Заехал я за ним, привез к себе.
* * *— Ф-фу! — сказал он, опускаясь в кресло. — Будто я снова на свет божий народился. Ведь, ты знаешь, я за это время совершенно был отрезан от мира. Рассказывай мне все! Ну как Вильгельм?
— Ничего себе, спасибо.
— Ты мне прежде всего скажи вот что: кто кого победил — Германия Россию или Россия Германию?
— Союзники победили Германию.
— Слава богу! Значит, Россия — победительница?
— Нет, побежденная.
— Фу ты, дьявол, ничего не пойму. А как же союзники допустили?
— Видишь ли, это очень сложно. Ты на свежую голову не поймешь. Спрашивай о другом.
— Как поживает Распутин?
— Ничего себе, спасибо, убит.
— Сейчас в России монархия?
— А черт его знает. Четвертый год выясняем.
— Однако, образ правления…
— Образа нет. Безобразие.
— Так-с. Печально. Спички есть? Смерть курить хочется.
— Нету спичек, не курю.
— Позови горничную.
— Маша-а-а!
— Вот что, Машенька, или как вас там… Вот вам три копеечки, купите мне сразу три коробки спичек.
— Хи-хи…
— Чего вы смеетесь? Слушай, чего она смеется?
— А видишь ли… У нас сейчас три коробки спичек дороже стоят.
— Намного?
— Нет, на пустяки. На пятьсот рублей.
— Только-то? Гм! Чего ж оно так?
— Да, понимаешь, за последнее время много поджогов было. Пожары все. Спрос большой. Вот и вздорожали.
— Так-с. Эва, как ботиночки мои разлезлись… Слушай, ты мне не одолжишь ли рублей пятьсот?
— На что тебе?
— Да немного экипироваться хотел: пальтецо справлю, пару костюмчиков, ботиночки, кое-что из бельеца.
— Нет, таких денег у меня нет.
— Неужели пяти катеринок не найдется?
— Теперь этого мало. Два миллиона надо.
Павлуша странно поглядел на меня и замолчал.
— Чего ты вдруг умолк?
— Да так, знаешь. Ну дай мне хоть сто рублишек. Поеду в Питер — там у меня родные.
— Они уже умерли.
— Как? Все?
— Конечно, все. Зря, брат, там в живых никто не останется.
— Ну я все-таки поеду. Хоть наследство получу.
— Оно уже получено. Теперь все наследства получает коммуна.
Взор его сделался странным. Каким-то чужим. Он посмотрел в потолок и тихо запел:
— Тра-та-та, тра-та-та,Вышла кошка за кота.
Мне почему-то сделалось жутко. Чтобы отвлечь его мысли, я сообщил новость:
— А знаешь, твой кузен Володя служит в подрайонном исполкоме Совдепа.

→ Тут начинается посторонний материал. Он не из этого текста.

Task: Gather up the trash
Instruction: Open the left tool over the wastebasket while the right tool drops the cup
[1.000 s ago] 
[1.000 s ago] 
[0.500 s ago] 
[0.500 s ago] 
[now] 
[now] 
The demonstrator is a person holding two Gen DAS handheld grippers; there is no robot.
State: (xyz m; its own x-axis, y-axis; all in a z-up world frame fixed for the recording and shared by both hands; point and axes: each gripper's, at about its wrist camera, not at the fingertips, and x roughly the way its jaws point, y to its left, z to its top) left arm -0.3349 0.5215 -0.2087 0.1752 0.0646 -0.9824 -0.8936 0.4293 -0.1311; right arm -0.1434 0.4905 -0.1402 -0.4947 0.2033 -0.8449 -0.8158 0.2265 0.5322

Павлуша внимательно поглядел на меня и вежливо ответил:
— Ду-ю спик энглиш? Гай-ду-ду. Кис ми квик.[20] Слушай… Ну, я в Москву поеду…

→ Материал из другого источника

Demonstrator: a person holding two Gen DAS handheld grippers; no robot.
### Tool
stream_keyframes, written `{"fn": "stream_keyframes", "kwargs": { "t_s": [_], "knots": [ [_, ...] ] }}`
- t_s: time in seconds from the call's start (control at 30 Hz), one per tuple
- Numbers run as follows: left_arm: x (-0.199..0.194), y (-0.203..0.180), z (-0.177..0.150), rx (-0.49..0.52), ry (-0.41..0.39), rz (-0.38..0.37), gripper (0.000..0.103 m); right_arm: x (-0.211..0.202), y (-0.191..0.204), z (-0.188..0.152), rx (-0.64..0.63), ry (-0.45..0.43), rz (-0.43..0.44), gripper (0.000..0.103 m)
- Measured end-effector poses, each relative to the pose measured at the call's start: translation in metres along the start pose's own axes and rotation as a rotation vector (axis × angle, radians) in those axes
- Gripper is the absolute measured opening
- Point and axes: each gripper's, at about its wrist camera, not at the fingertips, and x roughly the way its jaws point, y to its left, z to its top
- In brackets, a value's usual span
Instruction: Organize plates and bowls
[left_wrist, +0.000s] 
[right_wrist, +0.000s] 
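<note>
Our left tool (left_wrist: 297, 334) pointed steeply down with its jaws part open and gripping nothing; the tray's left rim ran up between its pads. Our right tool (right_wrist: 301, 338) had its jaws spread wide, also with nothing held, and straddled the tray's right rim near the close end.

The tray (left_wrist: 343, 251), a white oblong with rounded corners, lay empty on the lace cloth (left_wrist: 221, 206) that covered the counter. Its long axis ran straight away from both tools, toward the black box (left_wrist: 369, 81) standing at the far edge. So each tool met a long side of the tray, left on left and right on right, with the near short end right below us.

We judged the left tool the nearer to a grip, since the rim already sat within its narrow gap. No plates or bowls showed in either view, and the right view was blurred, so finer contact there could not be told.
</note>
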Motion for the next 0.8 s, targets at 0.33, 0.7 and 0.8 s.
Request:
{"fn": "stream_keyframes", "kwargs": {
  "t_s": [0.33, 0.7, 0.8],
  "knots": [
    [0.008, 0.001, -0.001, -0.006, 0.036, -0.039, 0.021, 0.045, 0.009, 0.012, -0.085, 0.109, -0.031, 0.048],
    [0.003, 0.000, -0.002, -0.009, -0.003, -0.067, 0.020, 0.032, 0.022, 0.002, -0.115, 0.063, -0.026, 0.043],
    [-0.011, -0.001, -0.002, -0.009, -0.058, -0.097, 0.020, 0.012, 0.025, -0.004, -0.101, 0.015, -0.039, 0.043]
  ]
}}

— Да не попадешь ты туда, чудак!
— Почему, сэр?
— Дойдешь ты до Михайловки, за Михайловкой большевики.
— Кто-о?
— Это тебе долго объяснять. Проехал ты, скажем, большевиков — начинается страна махновцев; проехал, если тебя не убьют, махновцев — начинается страна петлюровцев. Предположим, проехал ты и их… Только что въехал в самую Совдепию — возьмут тебя и поставят к стенке.

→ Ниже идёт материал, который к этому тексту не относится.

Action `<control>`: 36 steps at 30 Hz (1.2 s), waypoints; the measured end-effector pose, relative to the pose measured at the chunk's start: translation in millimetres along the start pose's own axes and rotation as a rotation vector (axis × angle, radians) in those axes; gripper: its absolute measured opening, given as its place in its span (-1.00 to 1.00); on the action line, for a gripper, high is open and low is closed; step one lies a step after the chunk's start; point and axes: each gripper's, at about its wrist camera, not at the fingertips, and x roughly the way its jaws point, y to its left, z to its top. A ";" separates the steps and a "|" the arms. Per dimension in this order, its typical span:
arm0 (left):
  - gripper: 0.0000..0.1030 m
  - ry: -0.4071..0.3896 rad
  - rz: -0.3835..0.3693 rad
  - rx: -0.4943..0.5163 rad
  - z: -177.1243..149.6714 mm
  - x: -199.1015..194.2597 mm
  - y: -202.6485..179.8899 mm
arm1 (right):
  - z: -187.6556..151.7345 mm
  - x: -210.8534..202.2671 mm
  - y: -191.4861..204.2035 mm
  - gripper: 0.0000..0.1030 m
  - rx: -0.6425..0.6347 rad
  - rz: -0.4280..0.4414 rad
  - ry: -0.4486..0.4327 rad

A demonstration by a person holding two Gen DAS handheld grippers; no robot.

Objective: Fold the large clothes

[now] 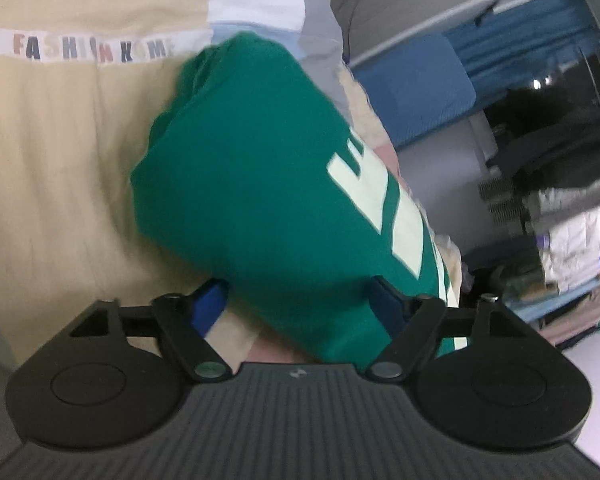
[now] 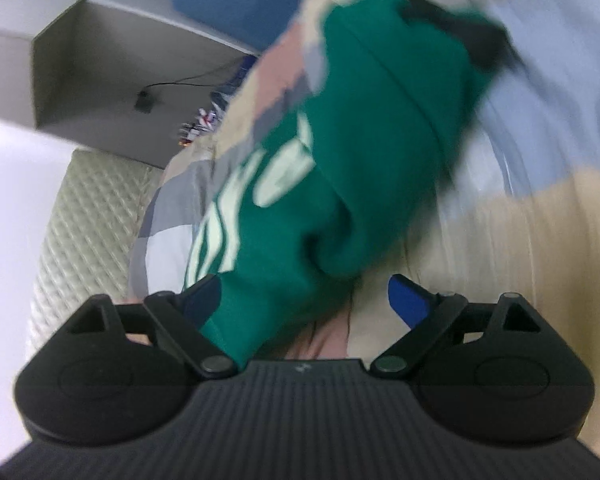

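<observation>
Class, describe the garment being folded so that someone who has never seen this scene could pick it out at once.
Start from the beige bedspread with its white band of coloured letters. On it lies a folded green garment, bundled thick, reaching towards the bed's edge. It is the only solid green thing there, and pale block lettering along one side sets it apart from the patchwork bedding around it.

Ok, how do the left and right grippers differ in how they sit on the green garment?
The garment fills the gap of the left gripper, reaching both pads; in the right gripper it lies against one finger only, the other pad clear over bedding. The right jaws stand wider than the left's. The right is open; the left's grip cannot be told. Both have blue pads.
</observation>
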 end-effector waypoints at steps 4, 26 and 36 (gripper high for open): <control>-0.07 -0.044 -0.003 0.054 10.1 3.5 -7.5 | 6.4 13.7 -10.6 0.78 0.026 -0.054 -0.044; 0.83 0.059 0.000 -0.023 40.8 43.0 0.3 | 28.2 73.4 -14.9 0.80 -0.015 0.027 -0.106; 1.00 0.075 -0.017 -0.200 42.4 75.5 21.7 | 13.0 73.5 -20.4 0.80 -0.027 0.020 -0.131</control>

— Ну что ж, что поставят. А я постою и уйду.
— Да, уйдешь, как же. Они в тебя стрелять будут.
— За что?
— За то, что ты белогвардеец.
— Да я не военный.
— Это, видишь ли, тебе долго объяснять. Конечно, если ты достанешь мандат харьковского реввоенсовета или хоть совнархоза…
Павлуша схватился за голову, встал с кресла и стал танцевать на ковре, припевая:
Чикалу, ликалуНе бывать мне на балу!Чика-чика-чикалочки —Едет черт на палочке…
— Знаешь что, Павлуша, — предложил я, — поедем прокатимся. Заедем по дороге в сумасшедший дом. Я там давеча портсигар забыл.